◆ WORK TASK: In full and without alteration, transcribe the listing.
+-------+
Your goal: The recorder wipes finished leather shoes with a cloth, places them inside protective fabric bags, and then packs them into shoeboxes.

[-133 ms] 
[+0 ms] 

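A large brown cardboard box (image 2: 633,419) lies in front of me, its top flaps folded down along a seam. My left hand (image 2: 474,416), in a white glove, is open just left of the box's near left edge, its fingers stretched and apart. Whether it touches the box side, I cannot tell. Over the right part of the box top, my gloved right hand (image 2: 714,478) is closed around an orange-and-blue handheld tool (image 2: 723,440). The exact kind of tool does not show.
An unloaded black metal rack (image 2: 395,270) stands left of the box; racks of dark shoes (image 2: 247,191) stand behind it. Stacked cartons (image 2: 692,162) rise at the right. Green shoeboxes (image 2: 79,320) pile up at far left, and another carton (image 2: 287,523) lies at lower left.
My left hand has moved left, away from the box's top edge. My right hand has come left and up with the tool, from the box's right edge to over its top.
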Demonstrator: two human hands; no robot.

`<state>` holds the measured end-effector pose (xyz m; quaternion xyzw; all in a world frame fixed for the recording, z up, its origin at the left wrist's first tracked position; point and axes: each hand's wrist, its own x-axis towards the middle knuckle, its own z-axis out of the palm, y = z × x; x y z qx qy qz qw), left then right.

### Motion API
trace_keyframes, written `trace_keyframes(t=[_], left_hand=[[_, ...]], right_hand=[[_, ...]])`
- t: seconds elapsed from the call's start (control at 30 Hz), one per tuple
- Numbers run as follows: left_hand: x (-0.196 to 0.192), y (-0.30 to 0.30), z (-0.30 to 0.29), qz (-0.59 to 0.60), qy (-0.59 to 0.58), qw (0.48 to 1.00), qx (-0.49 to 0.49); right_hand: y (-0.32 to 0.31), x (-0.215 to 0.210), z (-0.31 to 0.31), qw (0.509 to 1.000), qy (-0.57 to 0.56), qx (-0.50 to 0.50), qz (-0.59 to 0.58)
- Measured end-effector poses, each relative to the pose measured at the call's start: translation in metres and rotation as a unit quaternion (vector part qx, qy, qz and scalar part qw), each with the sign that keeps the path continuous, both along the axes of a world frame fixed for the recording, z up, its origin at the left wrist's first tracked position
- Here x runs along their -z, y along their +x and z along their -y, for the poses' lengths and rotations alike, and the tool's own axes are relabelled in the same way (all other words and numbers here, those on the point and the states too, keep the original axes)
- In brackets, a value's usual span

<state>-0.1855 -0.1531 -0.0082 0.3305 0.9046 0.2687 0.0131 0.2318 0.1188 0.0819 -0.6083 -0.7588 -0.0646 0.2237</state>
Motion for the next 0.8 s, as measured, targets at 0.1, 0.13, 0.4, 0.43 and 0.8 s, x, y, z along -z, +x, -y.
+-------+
◆ EXPECTED ANSWER:
Your goal: The recorder wipes finished leather shoes with a cloth, places them inside protective fabric bags, and then packs them into shoeboxes.

[-133 ms] 
[+0 ms] 

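A large brown cardboard box (image 2: 633,419) lies in front of me, its top flaps folded down along a seam. My left hand (image 2: 474,416), in a white glove, is open just left of the box's near left edge, its fingers stretched and apart. Whether it touches the box side, I cannot tell. Over the right part of the box top, my gloved right hand (image 2: 714,478) is closed around an orange-and-blue handheld tool (image 2: 723,440). The exact kind of tool does not show.
An unloaded black metal rack (image 2: 395,270) stands left of the box; racks of dark shoes (image 2: 247,191) stand behind it. Stacked cartons (image 2: 692,162) rise at the right. Green shoeboxes (image 2: 79,320) pile up at far left, and another carton (image 2: 287,523) lies at lower left.
My left hand has moved left, away from the box's top edge. My right hand has come left and up with the tool, from the box's right edge to over its top.
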Demonstrator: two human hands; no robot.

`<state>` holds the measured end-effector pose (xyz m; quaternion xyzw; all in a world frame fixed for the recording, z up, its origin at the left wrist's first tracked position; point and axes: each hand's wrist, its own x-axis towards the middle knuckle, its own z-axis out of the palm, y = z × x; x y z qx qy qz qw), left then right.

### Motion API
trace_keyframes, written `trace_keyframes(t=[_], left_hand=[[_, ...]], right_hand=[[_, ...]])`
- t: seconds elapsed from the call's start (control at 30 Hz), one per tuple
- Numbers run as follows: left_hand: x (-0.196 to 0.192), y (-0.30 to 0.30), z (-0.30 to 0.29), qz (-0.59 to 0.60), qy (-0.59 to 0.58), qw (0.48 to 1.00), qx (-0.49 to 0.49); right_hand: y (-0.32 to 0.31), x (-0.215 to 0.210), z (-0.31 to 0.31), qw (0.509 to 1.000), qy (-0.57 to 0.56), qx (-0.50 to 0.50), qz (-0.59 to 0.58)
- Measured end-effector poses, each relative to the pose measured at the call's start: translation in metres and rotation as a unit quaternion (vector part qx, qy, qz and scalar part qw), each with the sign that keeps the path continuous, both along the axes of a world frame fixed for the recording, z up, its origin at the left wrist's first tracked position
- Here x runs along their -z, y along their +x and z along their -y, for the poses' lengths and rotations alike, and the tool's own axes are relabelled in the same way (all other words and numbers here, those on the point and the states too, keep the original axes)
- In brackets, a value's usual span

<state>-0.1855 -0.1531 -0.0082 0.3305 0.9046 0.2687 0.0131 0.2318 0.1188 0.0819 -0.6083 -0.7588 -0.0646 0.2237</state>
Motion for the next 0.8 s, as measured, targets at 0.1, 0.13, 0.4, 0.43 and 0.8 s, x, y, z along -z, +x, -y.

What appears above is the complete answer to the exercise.